> What needs to be done: Scan the records for "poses". Report each line that includes it.

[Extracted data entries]
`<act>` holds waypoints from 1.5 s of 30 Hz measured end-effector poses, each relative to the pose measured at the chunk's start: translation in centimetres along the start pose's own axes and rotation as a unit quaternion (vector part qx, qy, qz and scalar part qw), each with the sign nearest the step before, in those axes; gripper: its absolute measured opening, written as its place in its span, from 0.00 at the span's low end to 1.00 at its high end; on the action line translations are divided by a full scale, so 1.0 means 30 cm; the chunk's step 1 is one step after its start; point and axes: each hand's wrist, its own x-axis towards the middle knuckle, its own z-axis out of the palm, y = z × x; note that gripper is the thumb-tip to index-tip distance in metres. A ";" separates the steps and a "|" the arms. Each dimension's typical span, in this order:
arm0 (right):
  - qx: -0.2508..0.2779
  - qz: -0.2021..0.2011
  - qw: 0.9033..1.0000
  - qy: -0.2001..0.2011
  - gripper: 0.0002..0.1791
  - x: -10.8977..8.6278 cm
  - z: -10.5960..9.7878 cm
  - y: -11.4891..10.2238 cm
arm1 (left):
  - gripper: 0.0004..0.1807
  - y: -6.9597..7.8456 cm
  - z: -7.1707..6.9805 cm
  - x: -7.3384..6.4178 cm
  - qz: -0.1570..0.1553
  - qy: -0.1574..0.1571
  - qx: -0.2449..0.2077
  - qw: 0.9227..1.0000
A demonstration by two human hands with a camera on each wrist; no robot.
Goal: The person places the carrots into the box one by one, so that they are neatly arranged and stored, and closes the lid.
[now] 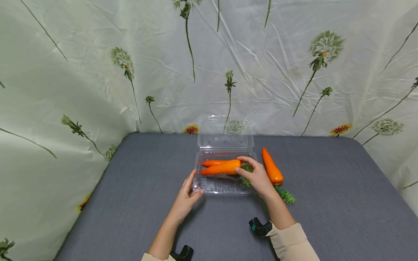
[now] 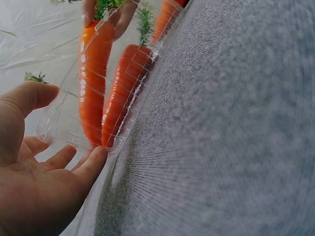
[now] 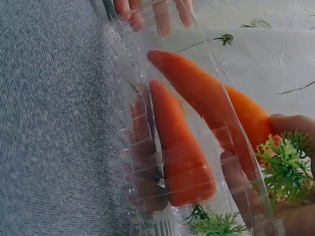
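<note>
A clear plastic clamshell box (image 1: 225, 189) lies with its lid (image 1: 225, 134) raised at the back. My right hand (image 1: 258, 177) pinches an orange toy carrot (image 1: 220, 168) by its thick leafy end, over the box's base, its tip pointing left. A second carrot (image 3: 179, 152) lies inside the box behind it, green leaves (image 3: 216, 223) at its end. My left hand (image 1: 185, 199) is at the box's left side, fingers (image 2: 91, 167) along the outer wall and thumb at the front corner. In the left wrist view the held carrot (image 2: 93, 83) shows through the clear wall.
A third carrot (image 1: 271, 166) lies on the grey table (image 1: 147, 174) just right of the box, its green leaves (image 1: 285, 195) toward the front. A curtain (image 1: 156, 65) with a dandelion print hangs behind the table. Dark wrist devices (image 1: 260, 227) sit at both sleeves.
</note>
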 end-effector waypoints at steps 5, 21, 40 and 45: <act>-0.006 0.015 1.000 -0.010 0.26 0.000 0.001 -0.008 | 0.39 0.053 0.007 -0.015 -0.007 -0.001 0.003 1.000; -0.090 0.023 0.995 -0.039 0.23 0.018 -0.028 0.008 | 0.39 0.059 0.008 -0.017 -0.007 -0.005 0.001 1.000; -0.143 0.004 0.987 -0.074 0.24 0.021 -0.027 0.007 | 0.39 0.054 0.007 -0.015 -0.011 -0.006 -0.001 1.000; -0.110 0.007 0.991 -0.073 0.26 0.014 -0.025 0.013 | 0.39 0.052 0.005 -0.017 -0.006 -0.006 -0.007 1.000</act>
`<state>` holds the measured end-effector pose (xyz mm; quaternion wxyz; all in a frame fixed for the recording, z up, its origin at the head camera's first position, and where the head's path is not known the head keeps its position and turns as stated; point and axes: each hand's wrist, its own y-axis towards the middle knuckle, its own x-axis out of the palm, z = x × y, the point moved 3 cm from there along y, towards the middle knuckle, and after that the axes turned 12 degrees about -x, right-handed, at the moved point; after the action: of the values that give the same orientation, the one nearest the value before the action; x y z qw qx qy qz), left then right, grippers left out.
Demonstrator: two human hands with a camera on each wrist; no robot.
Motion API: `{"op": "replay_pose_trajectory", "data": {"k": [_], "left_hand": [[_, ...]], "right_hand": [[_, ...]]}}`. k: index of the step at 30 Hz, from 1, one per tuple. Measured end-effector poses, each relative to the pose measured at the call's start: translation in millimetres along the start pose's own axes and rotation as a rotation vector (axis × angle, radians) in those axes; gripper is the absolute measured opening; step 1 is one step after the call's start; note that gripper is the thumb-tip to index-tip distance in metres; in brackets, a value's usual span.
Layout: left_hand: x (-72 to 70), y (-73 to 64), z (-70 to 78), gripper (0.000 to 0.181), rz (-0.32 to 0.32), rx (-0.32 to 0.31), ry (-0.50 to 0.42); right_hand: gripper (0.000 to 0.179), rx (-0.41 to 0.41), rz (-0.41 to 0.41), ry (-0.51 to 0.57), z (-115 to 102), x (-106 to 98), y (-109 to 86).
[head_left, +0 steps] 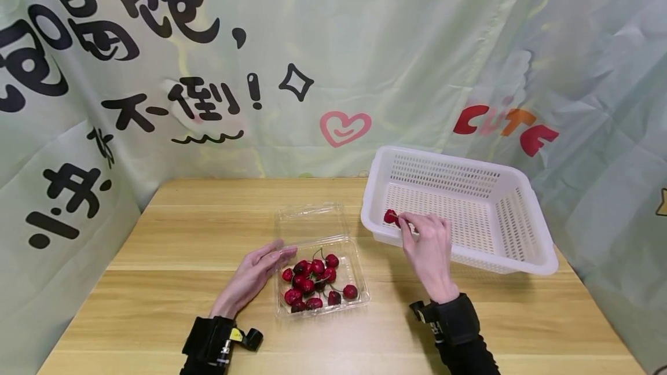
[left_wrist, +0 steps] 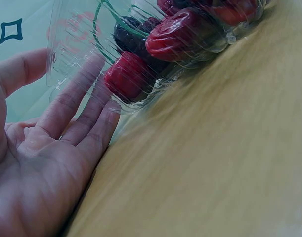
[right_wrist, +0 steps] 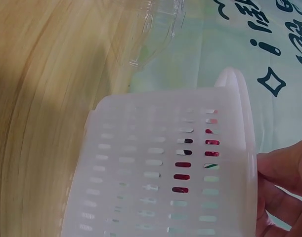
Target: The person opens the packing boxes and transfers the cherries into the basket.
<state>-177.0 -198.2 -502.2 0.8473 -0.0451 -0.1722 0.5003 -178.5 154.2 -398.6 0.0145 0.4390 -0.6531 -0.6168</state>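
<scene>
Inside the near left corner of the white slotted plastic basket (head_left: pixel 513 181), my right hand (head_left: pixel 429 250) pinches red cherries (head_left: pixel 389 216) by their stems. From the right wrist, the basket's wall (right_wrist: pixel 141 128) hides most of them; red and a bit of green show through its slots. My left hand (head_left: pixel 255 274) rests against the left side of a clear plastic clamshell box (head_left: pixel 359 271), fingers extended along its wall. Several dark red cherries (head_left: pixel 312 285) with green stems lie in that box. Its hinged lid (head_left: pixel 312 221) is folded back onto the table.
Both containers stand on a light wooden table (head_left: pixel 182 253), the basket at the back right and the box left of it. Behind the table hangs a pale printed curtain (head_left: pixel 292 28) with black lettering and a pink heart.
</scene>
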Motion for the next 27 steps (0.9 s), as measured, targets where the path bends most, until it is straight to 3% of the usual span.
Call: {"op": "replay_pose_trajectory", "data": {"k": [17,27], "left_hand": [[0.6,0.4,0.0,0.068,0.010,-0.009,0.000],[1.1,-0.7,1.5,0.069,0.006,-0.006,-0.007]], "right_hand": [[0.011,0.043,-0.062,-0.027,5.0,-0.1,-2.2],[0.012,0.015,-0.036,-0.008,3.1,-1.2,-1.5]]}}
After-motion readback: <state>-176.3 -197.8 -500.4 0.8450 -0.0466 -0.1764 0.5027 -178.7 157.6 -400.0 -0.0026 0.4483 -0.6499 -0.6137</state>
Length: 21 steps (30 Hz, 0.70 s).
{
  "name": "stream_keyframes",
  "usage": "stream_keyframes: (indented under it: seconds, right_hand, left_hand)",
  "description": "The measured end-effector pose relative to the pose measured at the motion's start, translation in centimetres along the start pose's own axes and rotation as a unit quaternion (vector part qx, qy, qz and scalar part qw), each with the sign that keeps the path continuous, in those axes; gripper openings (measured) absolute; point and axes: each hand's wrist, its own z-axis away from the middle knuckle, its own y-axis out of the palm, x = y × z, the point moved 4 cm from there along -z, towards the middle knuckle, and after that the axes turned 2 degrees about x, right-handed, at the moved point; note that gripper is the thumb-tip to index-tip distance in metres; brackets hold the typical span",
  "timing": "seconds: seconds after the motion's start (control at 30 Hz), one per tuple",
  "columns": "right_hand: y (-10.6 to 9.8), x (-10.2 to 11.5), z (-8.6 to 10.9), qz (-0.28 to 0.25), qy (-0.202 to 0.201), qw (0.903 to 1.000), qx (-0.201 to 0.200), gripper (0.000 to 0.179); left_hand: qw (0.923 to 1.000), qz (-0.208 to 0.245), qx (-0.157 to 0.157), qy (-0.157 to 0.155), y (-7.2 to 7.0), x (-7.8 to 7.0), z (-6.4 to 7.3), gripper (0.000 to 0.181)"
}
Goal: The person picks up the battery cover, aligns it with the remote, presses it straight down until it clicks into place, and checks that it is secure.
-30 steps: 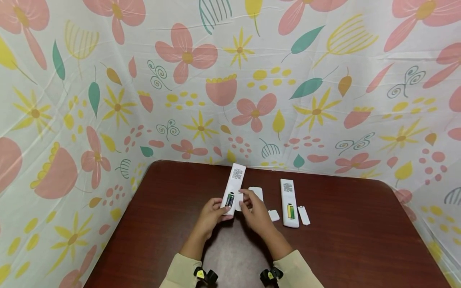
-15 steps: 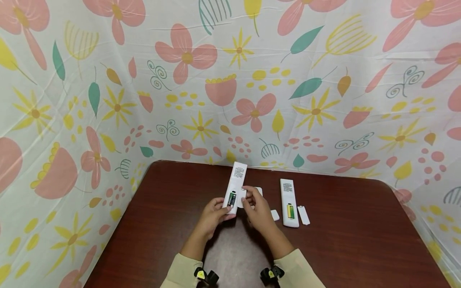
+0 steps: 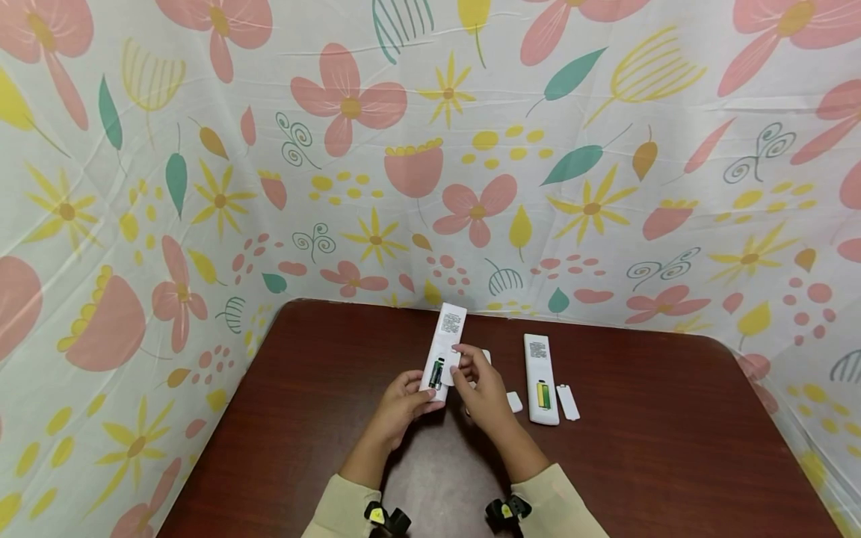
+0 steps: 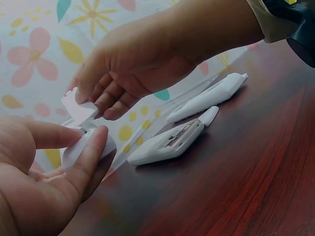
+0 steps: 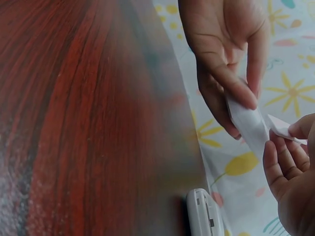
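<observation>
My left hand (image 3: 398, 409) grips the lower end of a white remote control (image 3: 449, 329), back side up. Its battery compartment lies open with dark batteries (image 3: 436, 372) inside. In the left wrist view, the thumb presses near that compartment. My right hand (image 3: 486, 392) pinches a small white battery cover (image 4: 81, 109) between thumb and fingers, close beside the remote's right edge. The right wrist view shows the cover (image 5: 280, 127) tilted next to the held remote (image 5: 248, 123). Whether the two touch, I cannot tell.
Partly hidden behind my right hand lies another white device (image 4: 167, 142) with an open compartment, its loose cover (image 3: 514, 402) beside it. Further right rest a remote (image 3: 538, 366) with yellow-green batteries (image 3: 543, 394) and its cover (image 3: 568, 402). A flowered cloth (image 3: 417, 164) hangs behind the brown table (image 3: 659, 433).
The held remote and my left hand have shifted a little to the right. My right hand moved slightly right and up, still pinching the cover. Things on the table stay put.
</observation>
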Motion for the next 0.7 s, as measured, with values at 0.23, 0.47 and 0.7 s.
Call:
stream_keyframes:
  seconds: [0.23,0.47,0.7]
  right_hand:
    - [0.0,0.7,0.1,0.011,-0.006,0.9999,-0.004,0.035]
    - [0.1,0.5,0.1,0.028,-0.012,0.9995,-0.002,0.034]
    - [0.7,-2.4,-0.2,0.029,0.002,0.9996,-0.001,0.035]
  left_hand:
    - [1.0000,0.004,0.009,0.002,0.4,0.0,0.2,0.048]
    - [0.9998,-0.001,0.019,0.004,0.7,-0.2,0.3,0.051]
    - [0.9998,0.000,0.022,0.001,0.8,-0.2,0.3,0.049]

> Answer section:
`<act>` holds waypoints from 1.5 s of 30 Hz measured end-effector poses, each relative to the pose measured at the chunk's start: translation in centimetres along the start pose's own axes and rotation as a unit quaternion (vector part qx, qy, qz and scalar part qw), each with the sign nearest the step before, in those axes; gripper: its absolute measured opening, written as its place in its span, from 0.00 at the span's low end to 1.00 at its high end; on the action line translations are divided by a full scale, so 1.0 means 30 cm; the chunk's step 1 is one step after its start; point and axes: each hand's wrist, its own x-axis towards the middle knuckle, its own z-axis out of the palm, y = z × x; note that gripper is the thumb-tip to index-tip distance in metres. A ";" separates the steps and a "|" the arms. Each dimension's typical span, in this order:
Motion API: `{"op": "replay_pose_trajectory", "data": {"k": [_], "left_hand": [[_, ...]], "right_hand": [[_, ...]]}}`. k: index of the step at 30 Hz, from 1, one per tuple. Measured end-effector poses, each relative to the pose measured at the call's start: translation in millimetres along the start pose's own axes and rotation as a rotation vector (axis × angle, radians) in those axes; gripper is the absolute measured opening; step 1 is one step after the call's start; note that gripper is the thumb-tip to index-tip distance in metres; in brackets, a value's usual span.

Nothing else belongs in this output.